Once you have customized your page and uploaded it to your server, it is time to configure Kinvey so that it uses your page instead of the default one. To do so, open the Kinvey Console, navigate to the Users section, and open the Setting panel.

Select the Password Reset tab, and enter the URL for your custom page in the input field, and press the Save Changes button. This will complete the setup process, and your new page will now be used for all future password reset requests from your app.

It is highly recommended that you now test the password reset process in order to make sure that the changes you have made to the page are compatible.

Using Social Identities

An app can use social identities to setup user management in the backend. By offering options for users to login using their Facebook, Twitter, Google+, or LinkedIn accounts, an app removes a source of friction by not requiring that users create special usernames and passwords just for the app.

An app can register identities from multiple social networks under the same Kinvey user and switch between them as needed. This opens up the ability to offer multiple login options (e.g.: Login with Facebook and Login with Twitter) in the app.

Facebook

An app can have users login using their Facebook accounts. This allows an app to establish user identity using Facebook profiles.

The first step in using Facebook user information is to integrate the Facebook OAuth 2.0 workflow in the app.

Once a user installs the app on their device (shown in step (1) of diagram below), they will login with their Facebook username and password. On successful login, the app will receive an OAuth access token from Facebook. This is depicted in step (2) of the diagram below.

Using Facebook Identity - Setup

The app can then use this token to establish a user on Kinvey by doing a user create POST that includes the OAuth access token in the JSON of the request body:

POST /user/:appKey/ HTTP/1.1
Host: baas.kinvey.com
Content-Type: application/json
Authorization: [Basic Auth with app credentials]

{
  "_socialIdentity":
  {
    "facebook":
    {
      "access_token": "AAAD30ogoDZCYBAKS50rOwCxMR7tIX8F90YDyC3vp63j0IvyCU0MELE2QMLnsWXKo2LcRgwA51hFr1UUpqXkSHu4lCj4VZCIuGG7DHZAHuZArzjvzTZAwQ",
      "expires": "5105388"
    }
  }
}

Kinvey will validate the access token with Facebook and retrieve the corresponding user's identity from Facebook.

The response to a successful POST request will include the newly created Kinvey user and a Kinvey session token as well. This is depicted in step (3) in the diagram. Subsequent requests to Kinvey should use the session token for authentication.

Please note that as part of the data capture, Kinvey will automatically store the following Facebook user attributes in the app backend if they are returned by Facebook: id, name, gender, email, birthday, and location.
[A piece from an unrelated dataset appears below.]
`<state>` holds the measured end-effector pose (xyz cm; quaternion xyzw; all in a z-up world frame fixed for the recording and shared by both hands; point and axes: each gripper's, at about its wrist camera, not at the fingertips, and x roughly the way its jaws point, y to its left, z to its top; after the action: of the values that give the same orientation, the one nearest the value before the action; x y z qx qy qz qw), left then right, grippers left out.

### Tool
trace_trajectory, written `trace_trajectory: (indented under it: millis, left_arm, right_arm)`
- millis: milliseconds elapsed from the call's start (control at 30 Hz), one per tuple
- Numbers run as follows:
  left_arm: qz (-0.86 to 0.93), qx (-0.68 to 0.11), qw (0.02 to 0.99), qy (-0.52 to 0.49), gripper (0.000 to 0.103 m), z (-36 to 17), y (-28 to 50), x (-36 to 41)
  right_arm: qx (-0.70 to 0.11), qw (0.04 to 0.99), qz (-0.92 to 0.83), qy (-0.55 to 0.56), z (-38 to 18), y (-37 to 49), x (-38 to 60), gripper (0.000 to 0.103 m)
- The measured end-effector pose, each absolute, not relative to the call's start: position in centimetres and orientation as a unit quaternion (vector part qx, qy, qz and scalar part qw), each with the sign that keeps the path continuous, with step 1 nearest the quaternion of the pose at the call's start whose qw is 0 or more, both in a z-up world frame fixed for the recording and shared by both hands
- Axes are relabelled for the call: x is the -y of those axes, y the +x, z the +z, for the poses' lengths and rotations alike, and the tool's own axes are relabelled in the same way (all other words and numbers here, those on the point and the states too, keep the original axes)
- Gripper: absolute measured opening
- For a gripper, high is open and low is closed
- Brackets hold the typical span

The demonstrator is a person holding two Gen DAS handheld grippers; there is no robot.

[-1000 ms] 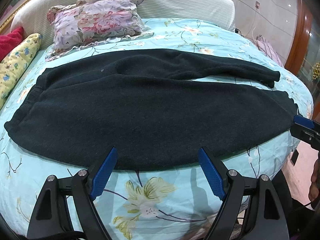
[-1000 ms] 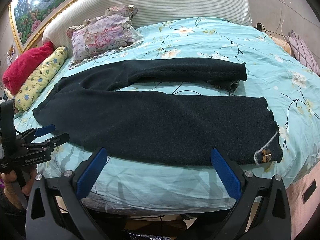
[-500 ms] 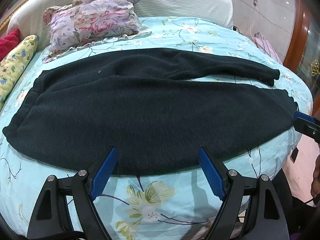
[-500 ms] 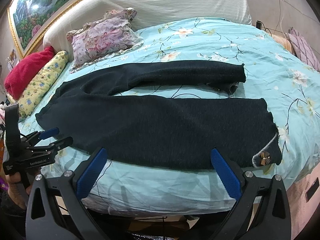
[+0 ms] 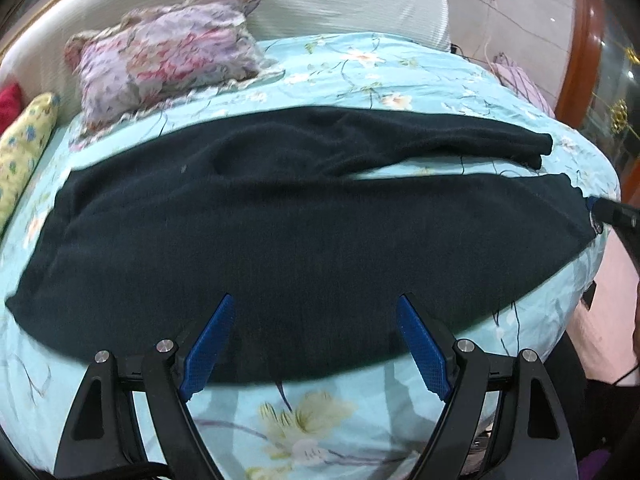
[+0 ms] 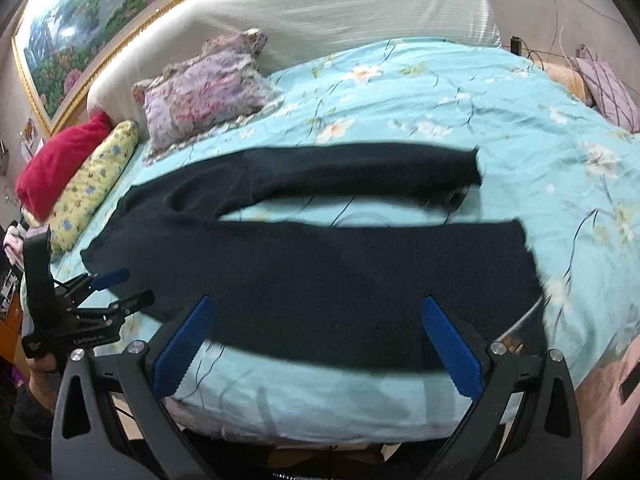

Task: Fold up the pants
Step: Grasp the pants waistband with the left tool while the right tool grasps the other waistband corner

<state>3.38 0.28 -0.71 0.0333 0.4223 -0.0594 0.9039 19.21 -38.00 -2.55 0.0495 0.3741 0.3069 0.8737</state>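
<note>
Presently listed: dark pants [image 5: 304,240], laid flat and lengthwise across the near part of a bed [image 6: 400,92] covered with a light blue floral sheet; waist end toward the pillows, the two legs running rightward and slightly spread, a strip of sheet showing between them.

Left gripper [image 5: 312,344]: blue-padded fingers [image 5: 208,348] wide apart, empty, poised over the near edge of the pants around mid-length. In the right wrist view this same tool shows at the left [image 6: 120,292], near the waist end, held by a hand [image 6: 40,376], its fingers apart.

Right gripper [image 6: 316,344]: fingers [image 6: 452,344] wide apart, holding nothing, over the near leg toward its cuff. Its tip shows at the right edge of the left wrist view [image 5: 608,212], just beside the cuff of the near leg.

At the headboard end: floral pillow [image 6: 204,92], yellow patterned bolster [image 6: 92,184], red cushion [image 6: 56,164]. Framed landscape painting [image 6: 80,28] on the wall above. Both views are motion-blurred.
</note>
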Motion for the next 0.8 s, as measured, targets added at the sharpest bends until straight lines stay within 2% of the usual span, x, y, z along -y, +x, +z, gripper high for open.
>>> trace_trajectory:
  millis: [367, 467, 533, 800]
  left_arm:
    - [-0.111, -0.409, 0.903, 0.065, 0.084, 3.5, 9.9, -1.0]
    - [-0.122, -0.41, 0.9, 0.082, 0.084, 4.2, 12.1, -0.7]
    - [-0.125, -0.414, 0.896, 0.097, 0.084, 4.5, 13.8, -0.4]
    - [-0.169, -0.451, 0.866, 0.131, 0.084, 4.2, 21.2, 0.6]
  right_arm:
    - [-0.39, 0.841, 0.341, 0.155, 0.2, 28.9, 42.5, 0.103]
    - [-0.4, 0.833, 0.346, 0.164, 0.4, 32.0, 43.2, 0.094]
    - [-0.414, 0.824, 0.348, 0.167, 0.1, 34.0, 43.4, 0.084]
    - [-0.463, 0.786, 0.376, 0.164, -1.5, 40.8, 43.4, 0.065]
No other Facebook data will be stored.

HTTP/1.1 201 Created
Location: https://baas.kinvey.com/user/:appKey/:id
Content-Type: application/json

{
  "_id": "503bc9806065332d6f000005",
  "username": "73abe64e-139e-4034-9f88-08e3d9e1e5f8",
  "password": "a94fa673-993e-4770-ac64-af82e6ab02b7",
  "_socialIdentity":
  {
     "facebook":
     {
        "id": "100004289534145",
        "name": "Kois Steel",
        "gender": "female",
        "email": "kois.steel@testFB.net",
        "birthday": "2012/08/20",
        "location": "Cambridge, USA"
     }
  },
  "_kmd":
  {
     "lmt": "2012-08-27T19:24:47.975Z",
     "ect": "2012-08-27T19:24:47.975Z",
     "authtoken": "8d4c427d-51ee-4f0f-bd99-acd2192d43d2.Clii9/Pjq05g8C5rqQgQg9ty+qewsxlTjhgNjyt9Pn4="
  },
  "_acl":
  {
    "creator": "503bc9806065332d6f000005"
  }
}

Once a Kinvey user has been established, the app can use the login method to establish new Kinvey session tokens using any OAuth access tokens generated for the same Facebook user in the future. This is depicted in steps (4) to (6) of the diagram above.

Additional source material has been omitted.